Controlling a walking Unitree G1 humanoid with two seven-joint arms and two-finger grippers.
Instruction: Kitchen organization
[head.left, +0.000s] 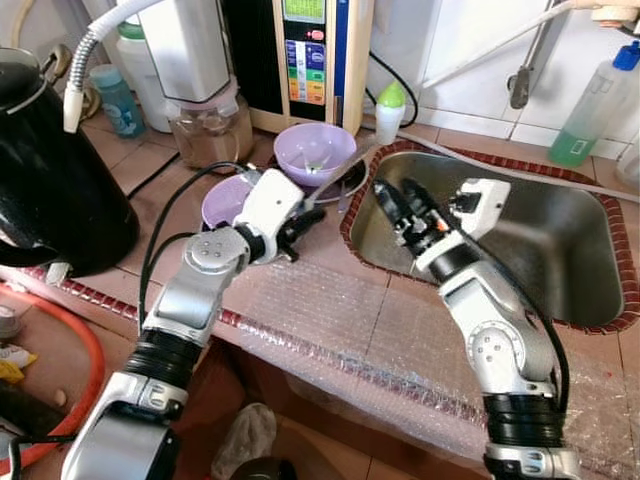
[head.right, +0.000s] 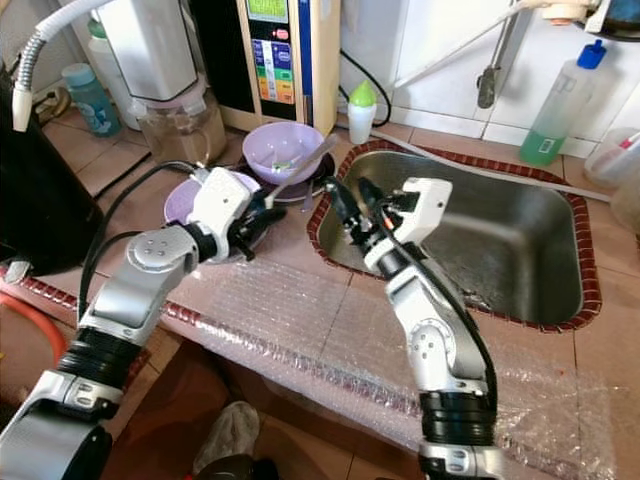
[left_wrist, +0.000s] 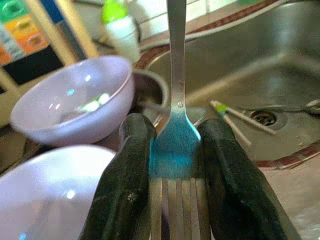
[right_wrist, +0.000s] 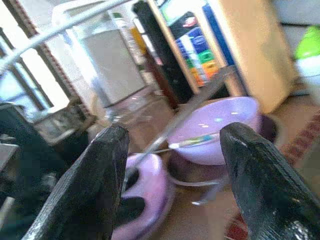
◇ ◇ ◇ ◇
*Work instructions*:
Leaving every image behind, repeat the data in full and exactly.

*Answer to the exercise*:
Controlling a walking Unitree G1 humanoid with two seven-joint arms and two-finger grippers.
Instruction: Kitchen organization
[head.left, +0.000s] 
[head.right, +0.000s] 
[left_wrist, +0.000s] 
[right_wrist, +0.000s] 

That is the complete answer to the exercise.